Exercise description - Reproduce the complete listing without any deviation.

Source data -
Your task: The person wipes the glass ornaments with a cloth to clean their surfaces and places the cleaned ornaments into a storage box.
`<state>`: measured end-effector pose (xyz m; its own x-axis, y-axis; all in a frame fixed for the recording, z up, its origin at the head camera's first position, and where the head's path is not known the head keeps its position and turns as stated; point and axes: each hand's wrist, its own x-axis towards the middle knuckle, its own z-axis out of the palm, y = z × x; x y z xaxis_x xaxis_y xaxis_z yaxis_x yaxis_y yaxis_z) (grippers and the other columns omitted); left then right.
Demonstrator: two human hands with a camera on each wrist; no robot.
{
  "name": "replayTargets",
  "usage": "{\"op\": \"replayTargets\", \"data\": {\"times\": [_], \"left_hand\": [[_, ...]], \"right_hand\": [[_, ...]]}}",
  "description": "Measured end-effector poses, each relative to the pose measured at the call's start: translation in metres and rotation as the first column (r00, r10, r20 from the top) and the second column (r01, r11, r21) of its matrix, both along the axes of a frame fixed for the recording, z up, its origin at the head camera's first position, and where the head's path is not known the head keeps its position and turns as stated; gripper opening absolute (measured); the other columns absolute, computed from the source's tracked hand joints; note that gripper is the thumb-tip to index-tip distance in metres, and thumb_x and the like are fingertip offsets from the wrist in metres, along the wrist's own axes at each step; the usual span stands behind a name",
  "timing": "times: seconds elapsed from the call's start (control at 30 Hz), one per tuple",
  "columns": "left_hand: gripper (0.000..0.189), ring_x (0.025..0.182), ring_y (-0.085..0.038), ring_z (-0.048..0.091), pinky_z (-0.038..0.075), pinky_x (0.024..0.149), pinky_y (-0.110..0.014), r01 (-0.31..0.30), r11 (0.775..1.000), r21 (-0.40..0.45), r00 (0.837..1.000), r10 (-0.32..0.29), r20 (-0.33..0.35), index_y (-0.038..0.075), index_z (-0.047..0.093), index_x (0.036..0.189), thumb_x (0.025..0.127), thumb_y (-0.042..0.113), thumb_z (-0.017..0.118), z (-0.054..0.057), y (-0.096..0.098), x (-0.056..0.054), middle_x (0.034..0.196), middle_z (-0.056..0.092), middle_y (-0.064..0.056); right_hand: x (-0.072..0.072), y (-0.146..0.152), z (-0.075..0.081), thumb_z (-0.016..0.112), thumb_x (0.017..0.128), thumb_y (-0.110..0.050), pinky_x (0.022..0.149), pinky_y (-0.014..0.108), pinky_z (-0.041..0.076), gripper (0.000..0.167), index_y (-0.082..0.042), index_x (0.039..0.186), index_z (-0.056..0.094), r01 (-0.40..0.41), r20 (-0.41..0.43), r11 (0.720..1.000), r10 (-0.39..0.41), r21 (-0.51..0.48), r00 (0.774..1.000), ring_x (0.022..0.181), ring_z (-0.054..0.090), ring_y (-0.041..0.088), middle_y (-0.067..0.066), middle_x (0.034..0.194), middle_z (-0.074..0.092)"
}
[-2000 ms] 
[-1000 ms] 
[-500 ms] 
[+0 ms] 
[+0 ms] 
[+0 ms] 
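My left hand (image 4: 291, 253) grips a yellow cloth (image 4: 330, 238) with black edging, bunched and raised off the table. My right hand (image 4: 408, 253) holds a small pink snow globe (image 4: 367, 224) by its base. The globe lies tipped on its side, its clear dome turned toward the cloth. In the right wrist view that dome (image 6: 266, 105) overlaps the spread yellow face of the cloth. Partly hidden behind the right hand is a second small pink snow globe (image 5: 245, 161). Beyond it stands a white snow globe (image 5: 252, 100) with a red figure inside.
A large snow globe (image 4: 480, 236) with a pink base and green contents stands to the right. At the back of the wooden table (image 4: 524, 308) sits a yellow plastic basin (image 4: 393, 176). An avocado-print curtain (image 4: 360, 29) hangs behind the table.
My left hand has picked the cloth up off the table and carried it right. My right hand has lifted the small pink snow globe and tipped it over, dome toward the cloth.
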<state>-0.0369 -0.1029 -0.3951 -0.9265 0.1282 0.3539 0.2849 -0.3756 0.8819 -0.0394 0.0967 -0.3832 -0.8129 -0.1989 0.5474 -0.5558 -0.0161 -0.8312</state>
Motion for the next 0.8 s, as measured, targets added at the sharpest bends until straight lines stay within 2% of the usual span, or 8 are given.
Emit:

Response box -
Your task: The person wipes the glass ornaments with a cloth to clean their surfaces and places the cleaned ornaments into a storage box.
`<state>`: measured end-effector pose (xyz m; its own x-axis, y-axis; all in a frame fixed for the recording, z up, its origin at the head camera's first position, and where the head's path is not known the head keeps its position and turns as stated; point and axes: each hand's wrist, its own x-axis towards the middle knuckle, its own z-axis out of the palm, y = z × x; x y z xaxis_x xaxis_y xaxis_z yaxis_x yaxis_y yaxis_z) (grippers and the other columns omitted); left then right.
Demonstrator: two human hands with a camera on each wrist; no robot.
{
  "name": "replayTargets",
  "usage": "{\"op\": \"replayTargets\", \"data\": {\"times\": [_], \"left_hand\": [[_, ...]], \"right_hand\": [[_, ...]]}}",
  "description": "Measured end-effector poses, each relative to the pose measured at the call's start: translation in metres and rotation as the first column (r00, r10, r20 from the top) and the second column (r01, r11, r21) of its matrix, both along the axes of a frame fixed for the recording, z up, its origin at the head camera's first position, and where the head's path is not known the head keeps its position and turns as stated; gripper opening absolute (measured); the other columns absolute, computed from the source's tracked hand joints; note that gripper is the thumb-tip to index-tip distance in metres, and thumb_x and the like are fingertip offsets from the wrist in metres, along the wrist's own axes at each step; the usual span stands behind a name",
  "timing": "times: seconds elapsed from the call's start (control at 30 Hz), one per tuple",
  "columns": "left_hand: gripper (0.000..0.189), ring_x (0.025..0.182), ring_y (-0.085..0.038), ring_z (-0.048..0.091), pinky_z (-0.038..0.075), pinky_x (0.024..0.149), pinky_y (-0.110..0.014), r01 (-0.31..0.30), r11 (0.775..1.000), r21 (-0.40..0.45), r00 (0.837..1.000), r10 (-0.32..0.29), r20 (-0.33..0.35), index_y (-0.038..0.075), index_z (-0.047..0.093), index_x (0.036..0.189), thumb_x (0.025..0.127), thumb_y (-0.042..0.113), thumb_z (-0.017..0.118), z (-0.054..0.057), y (-0.096..0.098), x (-0.056..0.054), middle_x (0.034..0.196), middle_z (-0.056..0.092), middle_y (-0.064..0.056); right_hand: x (-0.072..0.072), y (-0.146..0.152), z (-0.075..0.081), thumb_z (-0.016..0.112), thumb_x (0.017..0.128), thumb_y (-0.110..0.050), pinky_x (0.022..0.149), pinky_y (-0.014..0.108), pinky_z (-0.041..0.076), gripper (0.000..0.167), index_y (-0.082..0.042), index_x (0.039..0.186), index_z (-0.056..0.094), r01 (-0.40..0.41), r20 (-0.41..0.43), r11 (0.720..1.000), r10 (-0.39..0.41), r21 (-0.51..0.48), r00 (0.774..1.000), ring_x (0.022..0.181), ring_z (-0.054..0.090), ring_y (-0.041..0.088), middle_y (-0.067..0.066), middle_x (0.034..0.194), middle_z (-0.074..0.092)"
}
[-2000 ms] 
[-1000 ms] 
[-500 ms] 
[+0 ms] 
[+0 ms] 
[+0 ms] 
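My left hand (image 4: 291, 253) grips a yellow cloth (image 4: 330, 238) with black edging, bunched and raised off the table. My right hand (image 4: 408, 253) holds a small pink snow globe (image 4: 367, 224) by its base. The globe lies tipped on its side, its clear dome turned toward the cloth. In the right wrist view that dome (image 6: 266, 105) overlaps the spread yellow face of the cloth. Partly hidden behind the right hand is a second small pink snow globe (image 5: 245, 161). Beyond it stands a white snow globe (image 5: 252, 100) with a red figure inside.
A large snow globe (image 4: 480, 236) with a pink base and green contents stands to the right. At the back of the wooden table (image 4: 524, 308) sits a yellow plastic basin (image 4: 393, 176). An avocado-print curtain (image 4: 360, 29) hangs behind the table.
My left hand has picked the cloth up off the table and carried it right. My right hand has lifted the small pink snow globe and tipped it over, dome toward the cloth.
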<state>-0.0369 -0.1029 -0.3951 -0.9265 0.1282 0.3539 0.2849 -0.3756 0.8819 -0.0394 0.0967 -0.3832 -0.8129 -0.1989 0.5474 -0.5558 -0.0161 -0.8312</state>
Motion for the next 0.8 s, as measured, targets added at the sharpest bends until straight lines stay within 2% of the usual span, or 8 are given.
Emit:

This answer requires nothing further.